Yetkililerin, “hayata dönüş operasyonu” olarak nitelendirdiği operasyonda, 32 kişi yaşamını yitirmiştir. 35 kişi şu anda ölüm orucunun 82. günündedir. Süresiz açlık grevi ve ölüm orucu eylemine başlayan ve sürdürenlerin sayısı operasyondan sonra artmıştır. Operasyonun, F tipi cezaevlerine sevkleri sağlamak için yapıldığı anlaşılmaktadır.19 Aralık 2000 tarihinde Sayın Adalet Bakanı, cezaevlerinin dolu oluşundan hareketle F tiplerine, F Tipleri kullanıma hazır olmadığı halde sevklerin yapıldığını bildirmişti.9 Aralık 2000 tarihinde de toplumsal mutabakat sağlanmadan ve hukuksal alt yapı hazırlanmadan, anılan cezaevlerinde uygulamaya geçilmeyeceğini açıklamıştı. Hatta, Sayın Bakan, 17 Aralık 2000 tarihinde 10 demokratik kitle örgütü ve siyasi partinin üst düzey temsilcileri ile birlikte kendilerini ziyaret ettiğimizde ve aynı gün kamuoyuna yaptığı açıklamada, 9 Aralıktaki açıklamalarını yinelemişlerdi.

Sayın Bakan,
Devlet adına kamuoyunun bilgisi dahilinde verilen sözler tutulmalıdır. Bir gecede, 20 cezaevine operasyon düzenlenebiliyor ve nakiller yapılabiliyorsa, üç f tipinde bulunan tutuklu ve hükümlüleri de, şartla salıverme yasası nedeniyle en az 30.000 kişi tahliye olduğuna göre, çeşitli cezaevlerine göndermek olanaklıdır. Daha sonra Adalet Bakanınca açıklanmış program doğrultusunda, uzmanlık kuruluşlarının da görüşleri alınarak, ortak yaşam alanları ve hukuksal alt yapı oluşturularak da cezaevleri hizmete açılabilir.19 Aralık operasyonu sırasında ve sonrasında, bizim bulgularımıza göre yoğun insan hakları ihlalleri yaşanmıştır. Şikayetler ciddiyetle soruşturulmalıdır. Sorunlarının son çare olarak ölüm orucu eylemi yapmak suretiyle çözüleceğini, bunun kendileri için bir zorunluluk olduğunu düşünen ya da hisseden insanların, bu düşünce ve histen kurtulmasının yolu, böyle düşünme ya da hissetmelerine neden olan koşulların süratle değiştirilmesinden ya da değiştirileceğine ilişkin güçlendirilmiş açıklamalardan geçmektedir.

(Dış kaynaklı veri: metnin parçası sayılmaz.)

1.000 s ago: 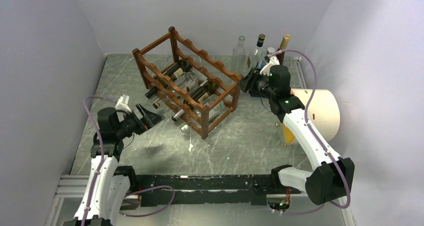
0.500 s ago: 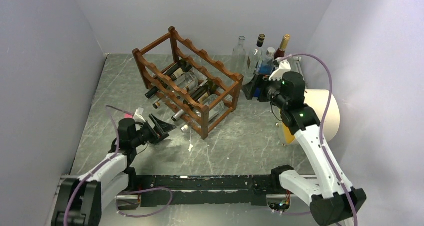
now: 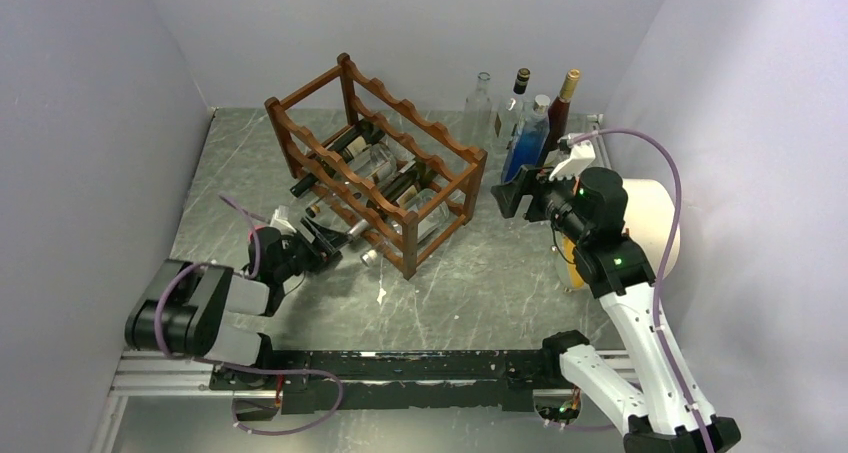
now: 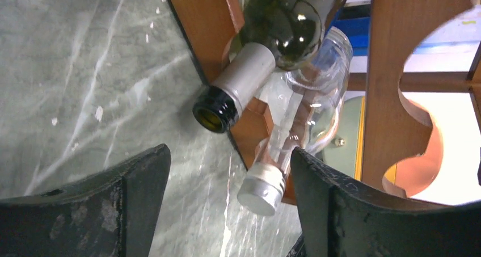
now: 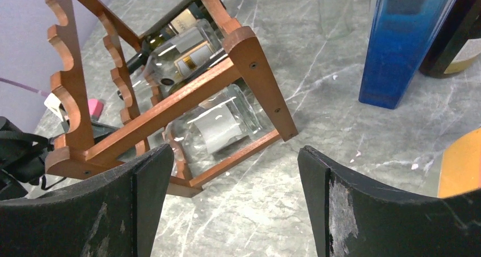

Aydınlar, sanatçılar ve demokratik kamuoyu ve insan hakları örgütlerinin son operasyonla birlikte her nasılsa oluşmuş devlet iradesine güvenleri kalmamıştır. Güven sorunu yalnızca tutuklu ve hükümlülerin sorunu değildir. Devlet adına verilen sözler oyun oynamak için verilen sözler değildir. Görüşmelerde bulunan TBMM İnsan Hakları İnceleme Komisyonu üyesi Mehmet Bekaroğlu’nun aldatıldıklarına dair hisler taşıdıkları yolundaki görüşleri, hepimizdeki ortak hissiyattır ve bu birkaç kişi ile de sınırlı değildir. Yurttaşlarının güvenini yitirmiş devlet, ejderha olsa ne ifade eder. Gerçekte böyle bir devlet- sözüne güvenilmez devlet- güçsüz bir devlettir.

Sayın Bakan,
Cezaevlerinde şu anda yaşanan sorunlar, yalnızca Adalet Bakanlığı’nın görev ve yetki alanı ile sınırlı değildir. Bakanlığı’nızın sorunların çözümü konusunda yol açıcı bir işlevinin olacağını düşünüyoruz. O nedenle de sizden acil olarak girişimde bulunmanızı istiyoruz.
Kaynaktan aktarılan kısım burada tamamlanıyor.